Mittlerweile hat sich Hans an der Windstillen Seite des Schobers angelehnt und den mitgeführten Portwein getrunken. Das es keine gute Idee ist, in erschöpftem Zustand Alkohol zu trinken, wird ihm erst klar, als das Getränk seine Wirkung tut. Er wird schnell müder und ein Versuch, sich Bewegung zu verschaffen, wird vom Wetter abgewehrt. An die Wand gelehnt schläft er ein.
Er träumt von einer antiken, mediterranen Landschaft mit glücklichen Menschen überall, ein humanistisches Paradies. Interessant ist folgendes: "Denn dort auf einem runden ,bemoosten Steine sass in braunem Kleide, das von der einen Schulter gelöst war, eine junge Mutter und stillte ihr Kind. Und jeder, der vorbeikam, grüsste sie auf eine besondere Art, in welcher sich alles versammelte, war in dem allgemeinen Verhalten der Menschen sich so ausdrucksvoll verschwieg: die Jünglinge, indem sie, sich gegen die Mütterliche wendend, leicht, rasch und formell die Arme über der Brust kreuzten und lächelnd den Kopf neigten, die Mädchen durch das nicht allzu genaue Andeuten einer Kniebeugung, ähnlich dem Kirchenbesucher, der im Vorübergehn vorm Hochaltar sich leichthin erniedrigt" (S. 511) Die Szene zeigt den Kern des humanistischen Menschenbilds Settembrinis. Der kirchliche Altar ist der Ehrerbietung für den Menschen und seinen Leistungen gewichen.
Wenn Hans von settembrinischen Landschaften träumt, kann Naphta nicht weit sein. Bemerkenswert ist, dass sich die Gegenwelt zu den humanistischen Landschaften hinter Hans Castorps Rücken aufbaut. Er selbst bemerkt davon nur über das Gesicht des Paradies-Bewohners. Im Tempel steht eine Statue, die eine besorgte Mutter und ihre Tochter,die ihr Gesicht verbirgt zeigt. Die Szene ist das direkte Gegenbild zur vorhergegangenen Mutter/Kind Szene. Nur dass die lebendige Materie der humanistischen Welt durch den toten Stein der Statue ersetzt ist und die Szene nicht Mutter-Glück, sondern gemeinsames Leiden darstellt. Beide Szenen zeigen den Kern der Weltanschauung der beiden Kontrahenten: Settembrini stellt den Menschen, die Bekämpfung des Leidens und den Fortschritt in den Mittelpunkt, Naphta Gott und das Jenseits, gottesfürchtiges Leiden und Verharren im Stillstand.
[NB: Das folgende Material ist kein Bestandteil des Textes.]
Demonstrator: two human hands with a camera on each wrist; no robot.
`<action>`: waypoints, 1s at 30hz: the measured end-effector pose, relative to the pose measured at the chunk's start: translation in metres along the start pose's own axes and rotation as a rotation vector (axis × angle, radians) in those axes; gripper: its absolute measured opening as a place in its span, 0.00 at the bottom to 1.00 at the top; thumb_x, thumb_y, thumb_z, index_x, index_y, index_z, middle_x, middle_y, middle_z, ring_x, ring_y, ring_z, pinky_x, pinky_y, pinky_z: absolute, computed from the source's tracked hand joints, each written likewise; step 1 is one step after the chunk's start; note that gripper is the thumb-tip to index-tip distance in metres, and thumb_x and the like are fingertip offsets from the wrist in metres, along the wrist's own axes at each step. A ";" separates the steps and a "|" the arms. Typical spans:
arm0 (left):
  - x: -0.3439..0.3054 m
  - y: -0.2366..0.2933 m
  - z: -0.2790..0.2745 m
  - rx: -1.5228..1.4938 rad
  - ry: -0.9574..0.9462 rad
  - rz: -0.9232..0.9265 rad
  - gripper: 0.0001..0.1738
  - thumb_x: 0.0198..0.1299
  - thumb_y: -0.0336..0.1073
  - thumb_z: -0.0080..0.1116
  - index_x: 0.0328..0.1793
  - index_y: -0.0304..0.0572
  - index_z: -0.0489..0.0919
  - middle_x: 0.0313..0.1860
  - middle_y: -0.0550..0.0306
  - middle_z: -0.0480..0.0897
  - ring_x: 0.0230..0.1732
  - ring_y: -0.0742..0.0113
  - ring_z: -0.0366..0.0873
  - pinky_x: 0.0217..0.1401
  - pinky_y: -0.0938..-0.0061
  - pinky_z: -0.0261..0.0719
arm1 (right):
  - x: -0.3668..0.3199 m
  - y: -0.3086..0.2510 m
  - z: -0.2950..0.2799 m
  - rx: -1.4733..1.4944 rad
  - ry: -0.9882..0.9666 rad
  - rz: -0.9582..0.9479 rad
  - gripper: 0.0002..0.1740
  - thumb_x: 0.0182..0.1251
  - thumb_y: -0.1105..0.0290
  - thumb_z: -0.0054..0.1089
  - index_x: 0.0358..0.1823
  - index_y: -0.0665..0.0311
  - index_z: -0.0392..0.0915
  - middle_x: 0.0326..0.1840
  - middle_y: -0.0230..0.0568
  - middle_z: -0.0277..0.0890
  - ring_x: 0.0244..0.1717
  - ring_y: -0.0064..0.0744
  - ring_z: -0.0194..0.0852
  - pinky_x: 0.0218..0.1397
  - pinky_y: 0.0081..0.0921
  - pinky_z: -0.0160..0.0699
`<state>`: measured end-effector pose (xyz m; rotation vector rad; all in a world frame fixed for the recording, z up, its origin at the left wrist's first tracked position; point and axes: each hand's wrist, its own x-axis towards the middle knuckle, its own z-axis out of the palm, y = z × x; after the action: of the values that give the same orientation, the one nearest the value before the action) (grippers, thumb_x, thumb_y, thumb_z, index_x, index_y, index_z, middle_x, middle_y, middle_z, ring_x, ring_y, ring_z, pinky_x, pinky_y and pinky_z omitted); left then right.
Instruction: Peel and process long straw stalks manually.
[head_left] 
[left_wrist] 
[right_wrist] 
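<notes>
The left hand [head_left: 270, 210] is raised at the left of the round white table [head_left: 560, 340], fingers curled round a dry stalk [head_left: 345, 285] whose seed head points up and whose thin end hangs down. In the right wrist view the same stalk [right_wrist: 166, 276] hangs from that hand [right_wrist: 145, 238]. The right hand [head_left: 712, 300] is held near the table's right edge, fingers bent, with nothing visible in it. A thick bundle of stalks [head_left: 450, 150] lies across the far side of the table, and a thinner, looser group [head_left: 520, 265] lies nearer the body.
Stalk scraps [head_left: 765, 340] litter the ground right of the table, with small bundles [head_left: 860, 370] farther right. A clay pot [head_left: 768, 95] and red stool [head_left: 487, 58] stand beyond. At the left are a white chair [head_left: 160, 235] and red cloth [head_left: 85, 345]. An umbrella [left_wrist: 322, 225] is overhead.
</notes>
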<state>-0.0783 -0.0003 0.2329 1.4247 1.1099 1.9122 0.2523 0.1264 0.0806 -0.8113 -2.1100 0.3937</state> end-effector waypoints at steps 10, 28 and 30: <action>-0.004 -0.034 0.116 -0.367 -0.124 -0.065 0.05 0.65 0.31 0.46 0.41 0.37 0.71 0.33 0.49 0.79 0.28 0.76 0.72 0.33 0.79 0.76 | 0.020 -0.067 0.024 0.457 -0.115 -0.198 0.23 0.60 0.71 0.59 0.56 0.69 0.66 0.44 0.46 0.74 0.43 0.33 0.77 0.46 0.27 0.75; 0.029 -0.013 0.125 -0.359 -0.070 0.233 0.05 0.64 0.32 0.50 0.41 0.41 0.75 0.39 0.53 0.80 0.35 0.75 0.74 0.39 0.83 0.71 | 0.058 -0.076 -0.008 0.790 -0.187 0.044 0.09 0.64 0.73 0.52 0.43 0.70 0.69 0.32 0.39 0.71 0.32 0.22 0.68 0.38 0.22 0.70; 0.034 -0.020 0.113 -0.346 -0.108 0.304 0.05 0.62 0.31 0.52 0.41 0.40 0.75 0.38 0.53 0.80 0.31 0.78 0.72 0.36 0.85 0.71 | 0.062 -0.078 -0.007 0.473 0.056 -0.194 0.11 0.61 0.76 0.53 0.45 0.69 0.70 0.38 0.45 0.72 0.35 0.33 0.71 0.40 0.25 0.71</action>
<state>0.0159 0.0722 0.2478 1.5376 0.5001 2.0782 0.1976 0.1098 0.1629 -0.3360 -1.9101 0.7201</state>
Die nun folgende Szene, die den Schluss des Traums bildet, hat starke Ähnlichkeit mit dem Romanschluss. Beide stehen am Ende, es wird an beiden Stellen flackerndes Licht erwähnt ("...hantierten dort drinnen zwischen flackernden Feuerpfannen..." S 513 und "Dort zieht eine Hügelzeile sich vor dem fernen Brande hin, dessen Glut sich manchmal zu wehenden Fahnen sammelt." S. 743). Das Zerreissen des Kindes, ein Sinnbild für die Opferung der jungen Generation taucht auch am Schluss wieder auf: " Er stürzt. Nein, er hat sich platt hingeworfen, da ein Höllenhund angeheult, ein Brisanzgeschoss, ein ekelhafter Zuckerhut des Abgrunds. Er liegt, das Gesicht im kühlen Kot, die Beine gespreizt, die Füsse gedreht, die Absätze erdwärts. Das Produkt einer verwilderten Wissenschaft, geladen mit dem Schlimmsten, fährt dreissig Schritte schräg vor ihm wie der Teufel selbst tief in den Grund, zerplatzt dort unten mit grässlicher Übergewalt und reisst einen haushohen Springbrunnen von Erdreich, Feuer, Eisen, Blei und zerstückeltem Menschentum in die Lüfte empor." (S. 746) Die Jugend wird von Hexenhänden zum einen und von den technischen "Höllenhunden" das andere mal zerrissen. Es wird einer überholten, veralteten Sache, dem verlassenen, toten Tempel und der zu Ende gehenden Epoche des alten Europa geopfert.